Updated: January 26, 2012, 6:47 AM
NORTH TONAWANDA — A federal grant will contribute nearly $700,000 toward the rebuilding of an old marina, which will take place as a shuttered yacht club is refurbished into a new, public waterfront restaurant where boaters can pull in for a meal.
"This is very good news for people who have been looking for things to do along our riverfront," said Mayor Robert Ortt. "We hope to be able to do some work this spring."
To help bring new life to the former home of the Niagara River Yacht Club on River Road, next to Gratwick Park, the city has also been in the midst of setting up a lease agreement with the same company that runs Templeton Landing restaurant on Buffalo's waterfront.
Specialty Restaurants Corp. intends to renovate the old clubhouse and has tentatively named its new North Tonawanda restaurant "Lumberjacks."

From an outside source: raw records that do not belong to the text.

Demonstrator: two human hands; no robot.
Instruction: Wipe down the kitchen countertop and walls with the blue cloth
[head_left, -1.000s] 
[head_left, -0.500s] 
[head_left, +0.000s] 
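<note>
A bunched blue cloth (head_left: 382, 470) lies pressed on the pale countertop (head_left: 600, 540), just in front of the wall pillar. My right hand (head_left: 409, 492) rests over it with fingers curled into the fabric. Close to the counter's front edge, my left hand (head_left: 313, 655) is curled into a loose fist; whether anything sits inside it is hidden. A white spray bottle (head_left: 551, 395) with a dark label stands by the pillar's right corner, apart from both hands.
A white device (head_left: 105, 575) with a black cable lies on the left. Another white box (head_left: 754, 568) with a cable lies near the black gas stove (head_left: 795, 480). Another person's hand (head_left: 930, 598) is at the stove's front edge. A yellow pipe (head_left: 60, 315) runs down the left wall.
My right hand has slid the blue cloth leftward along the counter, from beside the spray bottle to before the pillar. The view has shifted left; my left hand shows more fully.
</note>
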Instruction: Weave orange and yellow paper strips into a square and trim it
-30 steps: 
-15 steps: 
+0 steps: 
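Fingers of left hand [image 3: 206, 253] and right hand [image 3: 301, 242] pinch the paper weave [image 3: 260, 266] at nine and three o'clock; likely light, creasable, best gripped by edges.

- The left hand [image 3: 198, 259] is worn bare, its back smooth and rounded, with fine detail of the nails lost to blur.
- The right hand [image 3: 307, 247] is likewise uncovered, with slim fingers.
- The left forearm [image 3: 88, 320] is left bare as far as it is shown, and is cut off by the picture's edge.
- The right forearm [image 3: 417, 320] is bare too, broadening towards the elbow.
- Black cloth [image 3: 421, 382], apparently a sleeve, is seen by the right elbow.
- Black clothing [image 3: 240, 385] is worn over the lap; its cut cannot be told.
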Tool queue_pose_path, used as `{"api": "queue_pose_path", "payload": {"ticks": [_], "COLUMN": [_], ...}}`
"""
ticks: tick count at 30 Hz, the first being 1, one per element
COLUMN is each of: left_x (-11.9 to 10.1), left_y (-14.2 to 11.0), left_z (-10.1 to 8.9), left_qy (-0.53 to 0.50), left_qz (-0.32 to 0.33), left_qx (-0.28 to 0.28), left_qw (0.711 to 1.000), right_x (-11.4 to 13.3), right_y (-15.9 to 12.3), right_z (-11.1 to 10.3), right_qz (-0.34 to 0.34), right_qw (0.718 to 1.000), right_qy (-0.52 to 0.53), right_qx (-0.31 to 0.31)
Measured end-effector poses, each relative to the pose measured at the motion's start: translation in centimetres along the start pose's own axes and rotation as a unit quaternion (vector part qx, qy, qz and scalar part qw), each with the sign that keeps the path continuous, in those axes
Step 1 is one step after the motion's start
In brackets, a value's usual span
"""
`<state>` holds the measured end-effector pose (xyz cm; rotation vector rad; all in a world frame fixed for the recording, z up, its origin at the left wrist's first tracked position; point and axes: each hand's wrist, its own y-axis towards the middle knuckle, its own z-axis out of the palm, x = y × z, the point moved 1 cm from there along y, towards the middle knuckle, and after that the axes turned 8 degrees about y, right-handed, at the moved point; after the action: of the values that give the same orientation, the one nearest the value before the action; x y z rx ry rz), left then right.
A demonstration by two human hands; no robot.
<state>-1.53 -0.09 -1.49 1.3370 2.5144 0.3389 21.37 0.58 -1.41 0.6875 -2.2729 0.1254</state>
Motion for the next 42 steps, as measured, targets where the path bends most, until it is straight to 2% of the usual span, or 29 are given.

Ortt expects the federal $686,919 grant, announced this week, to bring the city enough money to take care of the rest of the needs at the former yacht club site: repair of the docks and surrounding area so boaters can stop in.
The federal grant will be put together with $300,000 in Greenway money available to the city as part of the relicensing agreement with the New York Power Authority on the Niagara Power Project.
Now, with close to $1 million, the city will be able to start work this spring, at about the same time the California-based restaurant company will begin its renovation work, Ortt said.
"We're very confident this is going to go a long way," he said.
Ortt said that the restaurant will be open during the May-to-October boating season and that the company hopes to be ready in time for part of this year's season. "It would be a multiyear deal, probably with an option for renewal," he said of the pending arrangement.
The new federal grant, from the U. S. Department of the Interior, came in because of a September application submitted by Applied Technology Management, a South Carolinabased engineering firm that specializes in waterfront development.
Already, the city is in the midst of negotiating with a concert promoter to have three summer concerts along the river at Gratwick Park.
The city's long-percolating plans to attract people and offer more waterfront activities are developing nicely, Ortt said. Finding a new use for the old marina site, empty for about six years, was one of the issues he advocated during his campaign for mayor.
"A lot of things are coalescing," Ortt said. "Hopefully that will give a lot of positive economic results for the city."